- _Activity_:
Lines of the data that contain the word "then" are the ones to copy.

- _Task material_:

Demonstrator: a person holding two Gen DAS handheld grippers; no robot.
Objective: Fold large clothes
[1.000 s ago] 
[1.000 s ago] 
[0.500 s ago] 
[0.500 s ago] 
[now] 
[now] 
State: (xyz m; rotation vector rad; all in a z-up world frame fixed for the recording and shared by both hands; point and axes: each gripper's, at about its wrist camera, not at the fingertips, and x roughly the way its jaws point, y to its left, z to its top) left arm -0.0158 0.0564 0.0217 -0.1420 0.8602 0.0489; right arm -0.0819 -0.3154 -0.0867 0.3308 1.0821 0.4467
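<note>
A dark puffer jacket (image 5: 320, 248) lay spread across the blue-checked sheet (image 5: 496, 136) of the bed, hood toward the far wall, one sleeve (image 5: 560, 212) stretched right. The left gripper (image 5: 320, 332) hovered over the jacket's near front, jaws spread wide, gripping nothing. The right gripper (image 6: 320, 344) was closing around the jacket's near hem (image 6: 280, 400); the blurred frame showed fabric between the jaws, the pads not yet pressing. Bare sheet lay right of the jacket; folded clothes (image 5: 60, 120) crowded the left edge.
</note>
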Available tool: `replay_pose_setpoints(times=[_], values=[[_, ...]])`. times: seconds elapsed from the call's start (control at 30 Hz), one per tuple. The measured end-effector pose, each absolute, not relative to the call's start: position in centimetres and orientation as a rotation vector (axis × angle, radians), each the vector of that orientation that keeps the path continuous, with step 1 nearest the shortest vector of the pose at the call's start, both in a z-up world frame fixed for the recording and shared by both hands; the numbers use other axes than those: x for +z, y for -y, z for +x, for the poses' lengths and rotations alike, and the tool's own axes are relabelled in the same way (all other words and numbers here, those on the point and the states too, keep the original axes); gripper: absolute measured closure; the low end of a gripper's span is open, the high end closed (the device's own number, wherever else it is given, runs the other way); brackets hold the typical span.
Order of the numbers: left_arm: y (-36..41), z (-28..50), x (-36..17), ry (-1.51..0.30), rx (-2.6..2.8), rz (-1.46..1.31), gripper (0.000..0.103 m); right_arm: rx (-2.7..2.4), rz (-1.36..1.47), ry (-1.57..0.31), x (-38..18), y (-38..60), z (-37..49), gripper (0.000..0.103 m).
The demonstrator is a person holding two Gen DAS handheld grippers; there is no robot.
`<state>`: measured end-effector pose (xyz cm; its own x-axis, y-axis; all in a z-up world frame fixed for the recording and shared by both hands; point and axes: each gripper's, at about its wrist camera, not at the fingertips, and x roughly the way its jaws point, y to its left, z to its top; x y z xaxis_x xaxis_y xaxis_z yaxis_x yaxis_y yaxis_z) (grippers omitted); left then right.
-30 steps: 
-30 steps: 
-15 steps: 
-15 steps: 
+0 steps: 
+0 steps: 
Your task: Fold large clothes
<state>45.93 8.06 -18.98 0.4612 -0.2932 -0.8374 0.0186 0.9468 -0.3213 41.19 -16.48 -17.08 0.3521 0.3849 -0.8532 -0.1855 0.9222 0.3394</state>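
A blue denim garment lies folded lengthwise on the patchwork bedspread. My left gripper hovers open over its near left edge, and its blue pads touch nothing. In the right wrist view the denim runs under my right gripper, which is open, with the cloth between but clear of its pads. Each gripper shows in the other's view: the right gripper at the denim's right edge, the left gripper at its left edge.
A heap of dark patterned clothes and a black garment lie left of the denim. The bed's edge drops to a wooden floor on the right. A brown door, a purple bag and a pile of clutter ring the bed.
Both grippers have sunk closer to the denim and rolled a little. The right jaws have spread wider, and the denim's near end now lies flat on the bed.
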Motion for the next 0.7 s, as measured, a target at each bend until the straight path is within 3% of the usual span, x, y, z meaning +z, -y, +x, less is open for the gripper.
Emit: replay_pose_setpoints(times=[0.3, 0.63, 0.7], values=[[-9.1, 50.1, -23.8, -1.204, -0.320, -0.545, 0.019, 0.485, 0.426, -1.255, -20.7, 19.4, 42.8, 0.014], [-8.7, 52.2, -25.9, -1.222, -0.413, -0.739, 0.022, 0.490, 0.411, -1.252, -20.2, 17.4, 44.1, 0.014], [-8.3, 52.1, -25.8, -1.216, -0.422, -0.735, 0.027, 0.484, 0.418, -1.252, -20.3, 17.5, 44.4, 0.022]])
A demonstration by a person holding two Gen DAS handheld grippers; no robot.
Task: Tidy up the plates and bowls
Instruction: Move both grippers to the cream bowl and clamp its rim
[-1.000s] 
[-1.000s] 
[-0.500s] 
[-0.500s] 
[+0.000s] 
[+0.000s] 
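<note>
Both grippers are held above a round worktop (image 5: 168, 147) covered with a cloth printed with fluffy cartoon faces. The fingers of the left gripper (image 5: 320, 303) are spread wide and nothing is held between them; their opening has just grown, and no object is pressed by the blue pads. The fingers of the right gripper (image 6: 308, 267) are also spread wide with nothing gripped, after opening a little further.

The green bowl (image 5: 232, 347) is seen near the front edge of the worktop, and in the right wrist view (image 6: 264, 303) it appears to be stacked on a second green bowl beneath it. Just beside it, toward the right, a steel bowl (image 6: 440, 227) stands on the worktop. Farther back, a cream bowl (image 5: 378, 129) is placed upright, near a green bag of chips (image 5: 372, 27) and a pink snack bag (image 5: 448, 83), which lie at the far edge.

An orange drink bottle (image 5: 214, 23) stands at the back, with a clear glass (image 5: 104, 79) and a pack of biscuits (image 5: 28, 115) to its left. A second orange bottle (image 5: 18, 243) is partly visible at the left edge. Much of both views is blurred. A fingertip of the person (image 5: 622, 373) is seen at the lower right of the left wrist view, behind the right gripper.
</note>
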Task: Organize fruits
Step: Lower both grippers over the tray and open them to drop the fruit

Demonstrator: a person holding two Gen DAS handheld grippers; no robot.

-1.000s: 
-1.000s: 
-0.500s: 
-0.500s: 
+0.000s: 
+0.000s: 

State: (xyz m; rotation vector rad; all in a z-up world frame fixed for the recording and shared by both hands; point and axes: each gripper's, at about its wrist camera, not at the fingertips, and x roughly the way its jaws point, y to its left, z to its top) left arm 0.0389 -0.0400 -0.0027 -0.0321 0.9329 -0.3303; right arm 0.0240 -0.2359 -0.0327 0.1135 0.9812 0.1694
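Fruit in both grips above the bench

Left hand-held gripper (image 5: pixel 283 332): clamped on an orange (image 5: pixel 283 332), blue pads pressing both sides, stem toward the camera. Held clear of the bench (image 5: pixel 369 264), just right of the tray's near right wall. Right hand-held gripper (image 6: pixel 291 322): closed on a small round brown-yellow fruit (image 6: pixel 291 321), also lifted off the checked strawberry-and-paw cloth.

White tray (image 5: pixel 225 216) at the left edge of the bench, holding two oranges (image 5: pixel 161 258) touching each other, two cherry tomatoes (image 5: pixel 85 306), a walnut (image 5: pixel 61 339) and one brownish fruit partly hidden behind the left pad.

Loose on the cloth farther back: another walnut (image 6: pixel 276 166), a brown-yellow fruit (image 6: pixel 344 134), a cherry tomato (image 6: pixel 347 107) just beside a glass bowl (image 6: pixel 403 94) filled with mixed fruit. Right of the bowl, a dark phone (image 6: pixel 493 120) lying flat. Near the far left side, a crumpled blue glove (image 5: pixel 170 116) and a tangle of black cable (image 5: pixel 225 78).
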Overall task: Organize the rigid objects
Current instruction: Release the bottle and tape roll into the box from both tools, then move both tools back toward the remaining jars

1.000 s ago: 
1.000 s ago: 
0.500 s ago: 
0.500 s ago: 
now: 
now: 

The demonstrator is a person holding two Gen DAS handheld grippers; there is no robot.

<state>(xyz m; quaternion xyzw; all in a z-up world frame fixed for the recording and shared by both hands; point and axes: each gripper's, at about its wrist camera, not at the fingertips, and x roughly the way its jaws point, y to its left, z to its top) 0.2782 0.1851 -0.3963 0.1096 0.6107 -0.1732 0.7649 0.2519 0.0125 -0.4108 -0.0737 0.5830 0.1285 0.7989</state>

- _Output for this exercise_:
`<state>`: measured end-effector pose (xyz cm; its own x-axis, y-axis; all in a z-up world frame fixed for the recording and shared by both hands; point and axes: each gripper's, at about its wrist camera, not at the fingertips, and x roughly the way its jaws point, y to its left, z to its top; x y z xaxis_x xaxis_y xaxis_z yaxis_x yaxis_y yaxis_z) (grippers omitted); left then right.
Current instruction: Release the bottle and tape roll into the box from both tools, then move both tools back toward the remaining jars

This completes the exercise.